Le brouillard était de plus en plus épais et papa s’énervait. Pourquoi est-ce qu’il avait pris par la Forêt pavée ? Une mauvaise route où l’humidité s’accumule, dans l’ombre des bois et des étangs. Il faut se méfier, en septembre… Et puis on aurait dû partir plus tôt, il allait être en retard à la fin. En retard à l’école, ce n’était rien, mais en retard à son travail…

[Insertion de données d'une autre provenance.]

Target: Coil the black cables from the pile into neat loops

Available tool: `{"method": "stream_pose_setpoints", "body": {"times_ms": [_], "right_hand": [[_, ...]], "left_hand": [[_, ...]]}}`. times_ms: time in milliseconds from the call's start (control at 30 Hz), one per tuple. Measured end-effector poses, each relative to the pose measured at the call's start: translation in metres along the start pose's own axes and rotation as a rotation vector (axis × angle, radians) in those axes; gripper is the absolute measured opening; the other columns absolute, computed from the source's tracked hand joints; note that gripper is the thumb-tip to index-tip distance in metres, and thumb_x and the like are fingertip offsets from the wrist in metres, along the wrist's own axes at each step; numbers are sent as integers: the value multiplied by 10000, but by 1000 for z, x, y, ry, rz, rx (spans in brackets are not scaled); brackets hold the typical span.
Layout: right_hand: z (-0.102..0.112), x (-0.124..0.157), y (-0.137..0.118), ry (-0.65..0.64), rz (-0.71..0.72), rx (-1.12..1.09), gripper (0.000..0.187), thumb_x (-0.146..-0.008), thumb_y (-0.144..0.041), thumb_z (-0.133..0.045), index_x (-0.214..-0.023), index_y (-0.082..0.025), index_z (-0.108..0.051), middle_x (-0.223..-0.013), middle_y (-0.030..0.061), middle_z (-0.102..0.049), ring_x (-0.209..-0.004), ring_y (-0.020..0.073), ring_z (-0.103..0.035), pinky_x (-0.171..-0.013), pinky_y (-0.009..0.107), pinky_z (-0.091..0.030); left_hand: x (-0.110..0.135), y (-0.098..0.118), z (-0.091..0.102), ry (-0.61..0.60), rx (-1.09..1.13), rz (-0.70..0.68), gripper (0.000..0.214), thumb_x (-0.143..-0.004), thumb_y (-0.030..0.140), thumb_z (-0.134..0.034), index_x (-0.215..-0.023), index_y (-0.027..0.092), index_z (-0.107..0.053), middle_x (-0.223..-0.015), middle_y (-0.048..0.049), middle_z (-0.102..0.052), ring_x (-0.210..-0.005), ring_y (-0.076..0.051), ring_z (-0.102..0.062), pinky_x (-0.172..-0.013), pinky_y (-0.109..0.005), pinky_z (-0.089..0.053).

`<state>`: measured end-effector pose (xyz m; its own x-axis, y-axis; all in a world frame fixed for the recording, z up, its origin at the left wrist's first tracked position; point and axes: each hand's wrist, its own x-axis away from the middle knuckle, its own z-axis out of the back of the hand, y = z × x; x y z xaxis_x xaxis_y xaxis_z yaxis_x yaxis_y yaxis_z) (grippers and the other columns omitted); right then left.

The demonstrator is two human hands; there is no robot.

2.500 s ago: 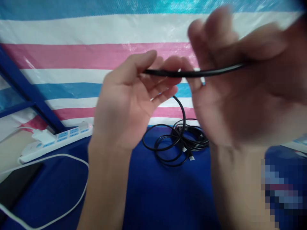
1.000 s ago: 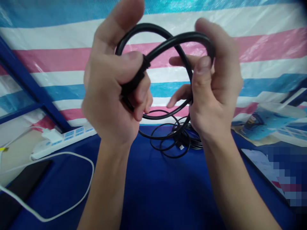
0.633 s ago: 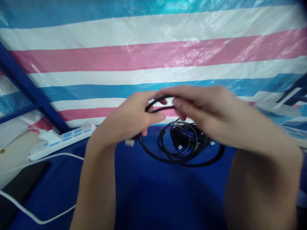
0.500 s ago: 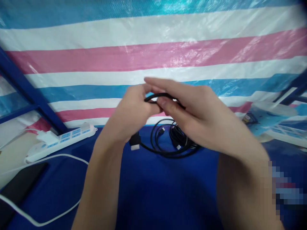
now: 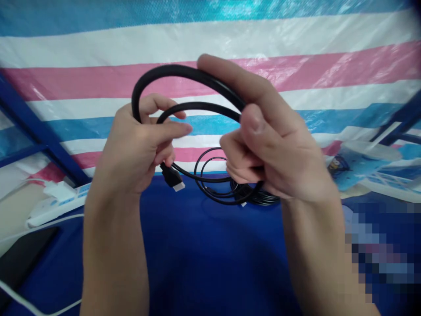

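A black HDMI cable (image 5: 184, 71) arches in loops between my two hands, above the blue tabletop (image 5: 197, 259). My left hand (image 5: 141, 136) curls round the cable's left side, thumb and fingers closing on it. From under that hand hangs the cable's plug (image 5: 173, 179), its light metal end pointing down and right. My right hand (image 5: 266, 131) pinches the loops at their right side between thumb and fingers, with the index finger along the upper strand. Behind the right hand, more coiled black cables (image 5: 259, 197) lie on the table, partly hidden.
To the left stand a white power strip (image 5: 55, 206) with a plug in it, a black flat object (image 5: 29, 259) and a white cord (image 5: 39, 312). A light-blue cup (image 5: 365, 162) with a straw is at the right, near another power strip (image 5: 391, 186). Striped sheeting (image 5: 210, 39) hangs behind.
My hands have moved apart, the left one leftward, opening the cable into larger, higher loops. The plug has shifted left and up with my left hand.
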<state>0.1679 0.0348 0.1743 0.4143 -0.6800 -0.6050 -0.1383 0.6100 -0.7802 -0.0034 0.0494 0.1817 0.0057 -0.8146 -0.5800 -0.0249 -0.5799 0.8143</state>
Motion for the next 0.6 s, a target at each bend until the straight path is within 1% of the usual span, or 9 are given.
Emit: {"method": "stream_pose_setpoints", "body": {"times_ms": [67,133,200,233,333,400,500,567,600], "right_hand": [[14,3,-1,-54,13,18,319,-927,-377,-515,-1242,-408,-559,-533,-62,-406,-391,73,-310,-367,202,-287],[21,3,1,-132,-9,87,292,-931,-352,-518,-1205,-339,-617,-493,-66,-368,-385,65,-319,-363,190,-275],[19,1,3,-174,-25,173,265,-926,-331,-534,-1160,-293,-651,-503,-66,-388,-391,55,-344,-362,169,-272],[17,0,4,-159,-5,187,253,-923,-319,-540,-1146,-279,-654,-524,-65,-414,-399,53,-360,-363,163,-278],[9,-4,7,-41,57,45,262,-941,-270,-513,-1189,-281,-596,-559,-68,-464,-413,60,-375,-387,176,-312],[7,-7,9,-52,57,-117,333,-971,-281,-447,-1302,-303,-481,-598,-61,-534,-455,77,-460,-433,187,-368],[3,-13,16,-142,52,-324,483,-991,-427,-293,-1438,-252,-242,-787,-2,-648,-708,128,-638,-660,233,-508],[-8,-17,22,-113,45,-379,581,-968,-518,-258,-1433,-172,-225,-912,47,-645,-852,163,-649,-832,295,-513],[-16,-18,26,-65,52,-362,606,-950,-540,-306,-1416,-157,-250,-935,53,-632,-882,171,-642,-873,311,-503]], "left_hand": [[4,3,5,-169,-132,-6,116,-665,121,-714,-739,192,-660,-393,79,-407,-314,-67,-369,-339,-200,-357],[9,8,3,-332,-215,35,101,-685,169,-732,-767,200,-681,-433,56,-467,-355,-73,-424,-326,-177,-321],[11,12,-3,-392,-205,56,61,-714,153,-706,-745,192,-671,-449,49,-478,-361,-51,-398,-309,-156,-235],[11,13,-7,-373,-169,53,65,-725,124,-682,-731,184,-656,-433,56,-450,-347,-38,-359,-306,-155,-196],[7,13,-14,-153,42,12,162,-703,38,-633,-784,179,-625,-392,92,-341,-303,-19,-219,-304,-180,-112],[2,11,-14,23,230,25,183,-715,6,-585,-762,183,-591,-379,108,-241,-293,-24,-142,-314,-204,-86],[-6,4,-10,302,498,72,278,-760,-10,-502,-584,191,-426,-404,86,-112,-318,-42,-93,-343,-226,-93],[-9,-3,-11,448,584,96,351,-763,-8,-485,-550,197,-295,-421,73,-85,-339,-53,-103,-362,-227,-120],[-10,-7,-13,512,606,112,361,-768,-2,-484,-559,200,-269,-424,74,-84,-348,-57,-108,-370,-228,-137]]}}
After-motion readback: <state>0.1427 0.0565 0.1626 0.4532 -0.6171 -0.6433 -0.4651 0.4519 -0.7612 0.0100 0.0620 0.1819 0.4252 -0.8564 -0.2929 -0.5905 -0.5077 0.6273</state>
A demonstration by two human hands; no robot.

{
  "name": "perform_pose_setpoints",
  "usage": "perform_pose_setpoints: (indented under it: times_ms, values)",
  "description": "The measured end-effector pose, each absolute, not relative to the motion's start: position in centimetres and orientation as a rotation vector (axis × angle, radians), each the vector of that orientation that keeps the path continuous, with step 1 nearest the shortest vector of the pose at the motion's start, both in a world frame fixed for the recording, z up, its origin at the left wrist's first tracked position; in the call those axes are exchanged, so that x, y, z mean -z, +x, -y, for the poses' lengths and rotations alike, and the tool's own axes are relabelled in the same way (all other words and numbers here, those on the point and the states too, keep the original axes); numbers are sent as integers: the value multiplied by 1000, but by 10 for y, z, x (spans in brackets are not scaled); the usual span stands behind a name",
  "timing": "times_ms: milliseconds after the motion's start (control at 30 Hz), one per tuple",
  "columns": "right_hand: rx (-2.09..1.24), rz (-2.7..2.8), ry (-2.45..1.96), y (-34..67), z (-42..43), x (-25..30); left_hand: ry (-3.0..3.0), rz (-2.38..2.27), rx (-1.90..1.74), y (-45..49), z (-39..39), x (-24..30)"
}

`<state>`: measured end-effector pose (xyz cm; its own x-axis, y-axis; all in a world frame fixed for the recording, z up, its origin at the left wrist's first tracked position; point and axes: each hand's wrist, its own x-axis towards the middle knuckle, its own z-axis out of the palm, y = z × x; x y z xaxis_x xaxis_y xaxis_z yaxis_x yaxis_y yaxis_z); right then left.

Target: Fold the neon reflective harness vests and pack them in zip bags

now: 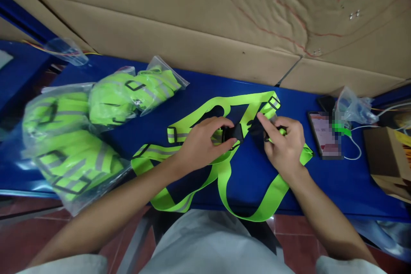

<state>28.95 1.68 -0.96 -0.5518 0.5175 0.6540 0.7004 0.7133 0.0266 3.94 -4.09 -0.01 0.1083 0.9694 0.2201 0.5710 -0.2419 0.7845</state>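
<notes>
A neon-green strap vest point(224, 175) with grey reflective bands lies spread on the blue table point(337, 180), its loops hanging over the front edge. My left hand point(202, 143) is closed on one half of the black plastic buckle point(233, 132). My right hand point(284, 141) pinches the other black buckle piece and its green strap, a little to the right. The two buckle halves are close together but apart.
Clear bags of folded green vests point(73, 137) lie at the left of the table. A phone point(324, 135) with a white cable lies at the right, beside a crumpled plastic bag point(353, 109) and a cardboard box point(388, 154). A cardboard wall point(205, 17) stands behind.
</notes>
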Motion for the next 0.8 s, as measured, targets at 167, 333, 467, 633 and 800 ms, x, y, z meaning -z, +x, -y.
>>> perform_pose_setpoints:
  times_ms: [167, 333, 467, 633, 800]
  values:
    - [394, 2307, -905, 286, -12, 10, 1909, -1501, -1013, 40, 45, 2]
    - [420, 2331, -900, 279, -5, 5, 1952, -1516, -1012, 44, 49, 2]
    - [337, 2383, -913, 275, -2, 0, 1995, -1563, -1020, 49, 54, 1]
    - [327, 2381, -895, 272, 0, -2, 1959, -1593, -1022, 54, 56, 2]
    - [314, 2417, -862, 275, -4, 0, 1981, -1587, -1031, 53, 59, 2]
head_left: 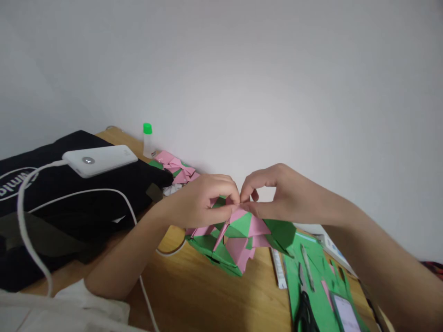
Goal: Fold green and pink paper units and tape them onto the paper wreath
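Observation:
A folded paper model (238, 228) in pink and green, built of interlocking pieces, hangs above the wooden table between my hands. My left hand (211, 198) pinches its top from the left, thumb and forefinger together at a pink tip. From the right, my right hand (273, 196) pinches the same top edge, its fingertips almost touching those of the left. The exact fold between the fingertips is hidden. Farther back by the wall lies more folded pink and green paper (178, 168).
On the left, a white power bank (100, 160) with a white cable rests on black cloth (41, 184). A green-capped bottle (147, 140) stands by the wall. At right, scissors (304, 309), a pen-like tool (307, 267) and a phone (344, 313) lie on green paper (294, 281).

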`<state>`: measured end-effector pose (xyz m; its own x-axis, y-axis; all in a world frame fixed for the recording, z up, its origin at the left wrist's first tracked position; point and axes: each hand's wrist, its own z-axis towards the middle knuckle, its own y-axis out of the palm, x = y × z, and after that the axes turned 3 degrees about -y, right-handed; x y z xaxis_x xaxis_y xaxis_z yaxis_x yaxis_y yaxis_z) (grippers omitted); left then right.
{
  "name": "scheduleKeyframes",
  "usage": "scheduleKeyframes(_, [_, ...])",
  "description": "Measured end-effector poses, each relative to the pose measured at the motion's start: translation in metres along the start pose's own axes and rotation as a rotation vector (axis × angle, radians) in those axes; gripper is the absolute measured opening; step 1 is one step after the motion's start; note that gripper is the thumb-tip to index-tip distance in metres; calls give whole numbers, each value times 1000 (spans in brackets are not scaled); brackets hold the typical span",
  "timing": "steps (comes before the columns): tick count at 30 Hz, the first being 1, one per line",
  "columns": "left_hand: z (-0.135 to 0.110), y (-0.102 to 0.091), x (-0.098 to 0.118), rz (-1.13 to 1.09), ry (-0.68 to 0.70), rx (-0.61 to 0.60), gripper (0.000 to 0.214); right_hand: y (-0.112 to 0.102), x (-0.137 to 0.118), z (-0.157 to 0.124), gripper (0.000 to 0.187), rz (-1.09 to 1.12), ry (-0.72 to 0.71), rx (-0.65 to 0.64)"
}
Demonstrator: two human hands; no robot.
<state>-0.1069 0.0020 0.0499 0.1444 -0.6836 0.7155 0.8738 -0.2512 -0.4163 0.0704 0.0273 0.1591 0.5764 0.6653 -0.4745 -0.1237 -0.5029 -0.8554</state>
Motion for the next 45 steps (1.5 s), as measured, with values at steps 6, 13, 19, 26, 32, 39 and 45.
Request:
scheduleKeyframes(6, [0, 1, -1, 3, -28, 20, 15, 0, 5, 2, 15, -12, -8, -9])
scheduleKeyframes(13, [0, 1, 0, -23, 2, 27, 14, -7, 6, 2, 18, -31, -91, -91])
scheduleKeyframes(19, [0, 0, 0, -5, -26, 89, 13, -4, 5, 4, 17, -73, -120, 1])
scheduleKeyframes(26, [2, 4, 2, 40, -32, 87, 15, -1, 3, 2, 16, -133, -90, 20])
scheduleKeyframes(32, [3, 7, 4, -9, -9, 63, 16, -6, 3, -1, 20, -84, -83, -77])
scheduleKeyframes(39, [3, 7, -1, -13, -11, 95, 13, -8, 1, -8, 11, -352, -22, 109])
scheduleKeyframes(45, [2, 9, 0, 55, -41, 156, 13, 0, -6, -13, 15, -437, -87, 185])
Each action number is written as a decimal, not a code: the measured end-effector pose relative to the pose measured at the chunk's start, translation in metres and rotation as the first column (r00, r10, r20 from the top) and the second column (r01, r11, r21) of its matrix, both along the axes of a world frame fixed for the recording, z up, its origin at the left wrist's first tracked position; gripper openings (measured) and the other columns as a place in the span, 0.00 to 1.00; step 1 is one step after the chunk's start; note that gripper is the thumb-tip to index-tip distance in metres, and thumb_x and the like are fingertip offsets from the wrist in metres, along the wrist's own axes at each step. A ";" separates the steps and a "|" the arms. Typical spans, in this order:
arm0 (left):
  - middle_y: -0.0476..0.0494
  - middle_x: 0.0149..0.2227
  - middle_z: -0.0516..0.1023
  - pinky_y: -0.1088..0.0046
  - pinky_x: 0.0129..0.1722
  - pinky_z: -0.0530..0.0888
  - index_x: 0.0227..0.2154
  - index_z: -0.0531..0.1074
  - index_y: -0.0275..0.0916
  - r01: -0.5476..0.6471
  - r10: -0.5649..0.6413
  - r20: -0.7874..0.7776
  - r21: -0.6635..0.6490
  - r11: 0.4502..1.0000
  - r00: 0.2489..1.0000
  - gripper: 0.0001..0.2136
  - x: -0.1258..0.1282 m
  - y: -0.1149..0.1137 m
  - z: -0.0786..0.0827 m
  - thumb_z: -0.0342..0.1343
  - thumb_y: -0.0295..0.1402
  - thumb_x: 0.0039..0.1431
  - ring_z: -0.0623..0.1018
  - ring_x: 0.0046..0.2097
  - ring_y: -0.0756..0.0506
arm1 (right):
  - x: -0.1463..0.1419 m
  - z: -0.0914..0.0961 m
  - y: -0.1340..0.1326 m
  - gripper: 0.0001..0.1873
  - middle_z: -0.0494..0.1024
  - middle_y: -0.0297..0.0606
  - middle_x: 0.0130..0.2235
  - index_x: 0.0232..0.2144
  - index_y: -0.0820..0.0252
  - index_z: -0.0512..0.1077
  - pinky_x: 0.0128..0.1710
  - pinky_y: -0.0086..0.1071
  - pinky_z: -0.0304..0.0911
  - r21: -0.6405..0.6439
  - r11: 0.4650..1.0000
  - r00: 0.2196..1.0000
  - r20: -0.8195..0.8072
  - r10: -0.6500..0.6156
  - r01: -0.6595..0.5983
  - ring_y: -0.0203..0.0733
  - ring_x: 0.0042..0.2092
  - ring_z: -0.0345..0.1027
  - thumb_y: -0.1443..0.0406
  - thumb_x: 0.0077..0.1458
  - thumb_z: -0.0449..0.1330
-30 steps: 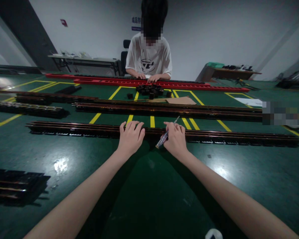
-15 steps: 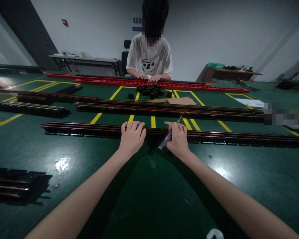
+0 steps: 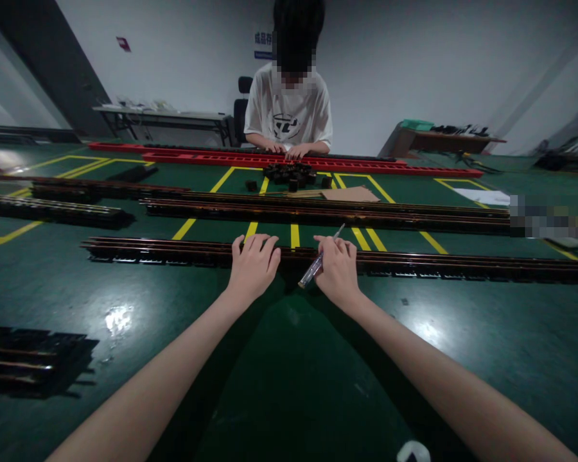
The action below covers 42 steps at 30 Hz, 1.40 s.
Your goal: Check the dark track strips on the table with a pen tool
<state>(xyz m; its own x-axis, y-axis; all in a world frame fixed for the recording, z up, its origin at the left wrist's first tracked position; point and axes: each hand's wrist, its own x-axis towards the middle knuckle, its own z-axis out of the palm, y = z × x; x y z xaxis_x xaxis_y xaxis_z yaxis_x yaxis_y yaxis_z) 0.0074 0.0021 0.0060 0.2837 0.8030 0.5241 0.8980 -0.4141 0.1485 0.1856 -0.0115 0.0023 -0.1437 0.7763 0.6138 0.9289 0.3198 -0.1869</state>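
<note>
A long black rail (image 3: pixel 154 250) with copper-coloured strips lies crosswise on the green table in front of me. My left hand (image 3: pixel 254 264) is over its middle, fingers bent across the far side and thumb towards the near side. To the right, my right hand (image 3: pixel 336 268) rests on the same rail with its index finger reaching left. A screwdriver (image 3: pixel 310 273) with a clear handle is held in that hand, its shaft slanting up and away to the right. Part of the rail is hidden beneath both hands.
Beyond lie another black rail (image 3: pixel 414 220), brown cardboard (image 3: pixel 354 194) and a pile of small dark blocks (image 3: pixel 289 173). A person (image 3: pixel 289 109) works opposite at red rails (image 3: pixel 433 171). More black rails (image 3: pixel 24 359) lie at left.
My right hand and the screwdriver have shifted slightly left, towards my left hand. The near rail's left end sits slightly further right. My left hand's grip looks the same.
</note>
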 end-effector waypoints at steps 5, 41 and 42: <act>0.39 0.49 0.73 0.54 0.56 0.55 0.48 0.69 0.39 0.009 -0.009 0.010 -0.021 1.000 1.000 0.20 -0.001 0.000 0.000 0.34 0.37 0.64 0.69 0.53 0.41 | 0.008 -0.002 0.002 0.19 0.75 0.45 0.38 0.34 0.57 0.59 0.43 0.44 0.53 0.009 1.000 0.994 -0.111 0.003 -0.002 0.52 0.43 0.64 0.79 0.38 0.47; 0.39 0.48 0.73 0.54 0.57 0.53 0.47 0.69 0.36 -0.003 0.002 -0.013 -0.041 0.999 1.000 0.20 0.000 0.001 0.000 0.35 0.36 0.65 0.69 0.52 0.41 | 0.009 -0.001 0.000 0.12 0.75 0.46 0.45 0.30 0.55 0.56 0.49 0.45 0.51 0.033 0.975 0.970 -0.104 0.221 -0.219 0.52 0.52 0.64 0.74 0.44 0.52; 0.39 0.48 0.73 0.54 0.56 0.54 0.47 0.69 0.36 -0.004 0.004 -0.013 -0.038 0.999 1.000 0.19 0.000 0.001 0.000 0.35 0.36 0.65 0.69 0.52 0.41 | 0.008 -0.001 0.001 0.10 0.75 0.46 0.44 0.30 0.55 0.56 0.49 0.45 0.51 0.031 0.977 0.973 -0.093 0.212 -0.210 0.52 0.51 0.64 0.72 0.45 0.53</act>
<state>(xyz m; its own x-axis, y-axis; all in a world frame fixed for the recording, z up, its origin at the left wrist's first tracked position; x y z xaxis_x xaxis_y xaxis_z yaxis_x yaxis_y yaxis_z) 0.0075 0.0029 0.0062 0.2868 0.8235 0.4894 0.9016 -0.4047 0.1526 0.1937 -0.0109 0.0012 -0.2433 0.7215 0.6483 0.8181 0.5117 -0.2625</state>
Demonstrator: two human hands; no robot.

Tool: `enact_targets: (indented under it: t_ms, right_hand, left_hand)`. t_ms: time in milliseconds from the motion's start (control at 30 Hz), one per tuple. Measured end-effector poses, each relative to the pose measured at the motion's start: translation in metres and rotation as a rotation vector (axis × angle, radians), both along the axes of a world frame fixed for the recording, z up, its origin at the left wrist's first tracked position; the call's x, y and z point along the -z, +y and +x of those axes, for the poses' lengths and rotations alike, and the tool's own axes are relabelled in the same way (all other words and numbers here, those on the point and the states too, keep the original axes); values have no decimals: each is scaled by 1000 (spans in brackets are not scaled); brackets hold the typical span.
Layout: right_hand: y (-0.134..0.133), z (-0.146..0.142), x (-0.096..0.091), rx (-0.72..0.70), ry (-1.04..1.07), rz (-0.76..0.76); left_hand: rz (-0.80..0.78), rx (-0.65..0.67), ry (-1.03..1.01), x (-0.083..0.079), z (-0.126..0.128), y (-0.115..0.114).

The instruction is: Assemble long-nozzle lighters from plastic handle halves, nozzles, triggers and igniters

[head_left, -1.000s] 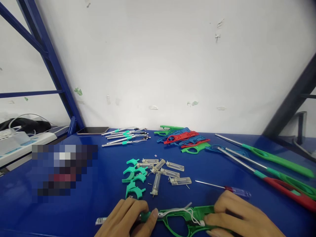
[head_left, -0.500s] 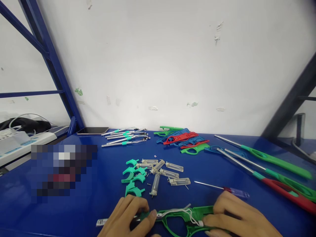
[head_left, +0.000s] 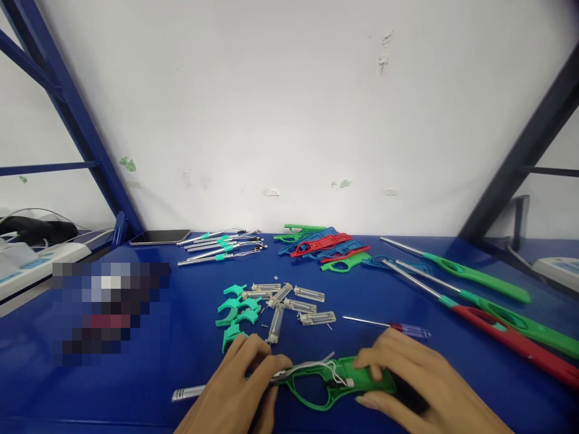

C’était un lent et long trajet, chaque matin, pour se rendre à Uzages, sur les lacets des petites routes de campagne qui reliaient au village la ferme où ils habitaient. Ensuite, au-delà d’Uzages où il la déposait devant l’école, papa continuait le trajet sur une route plus large, qu’on appelait « la nationale », vers Lacombe.
Malgré le chauffage, et la soufflerie, elle avait vraiment froid. Dans le brouillard qui se faisait plus dense encore, au-dessus des étangs, à cet endroit qu’on appelait le Moulin noyé, et où l’on voyait toujours des choses si mystérieuses, quand on passait, elle crut apercevoir un chevreuil, à la lisière du bois. Il y en avait, dans la Forêt pavée… des chevreuils, des cerfs aussi, et des biches… la bête la salua d’un regard lointain et brumeux… puis s’élança, gracieuse, superbe. C’est alors qu’il y eut le choc.
Un choc sourd, brutal. La bête tourna un instant sur elle-même, puis s’effondra, très noire, sur le bord de la route… A ce moment elle comprit que ce n’était pas un chevreuil, mais un grand chien. La voiture zigzagua dans le hurlement des freins, hésita, vira vers le fossé, vira de nouveau, s’extrayant de la boue, vibra et haleta, et puis reprit sa course…
-Un clebs ! Eh bien, on l’a échappé belle, j’ai cru qu’on allait finir en tonneaux !…
Qu’est-ce que t’as ? T’inquiète, on n’est pas morts, juste un tête-à-queue.
Elle aurait voulu crier, mais elle dit simplement, très bas : – Tu devrais t’arrêter.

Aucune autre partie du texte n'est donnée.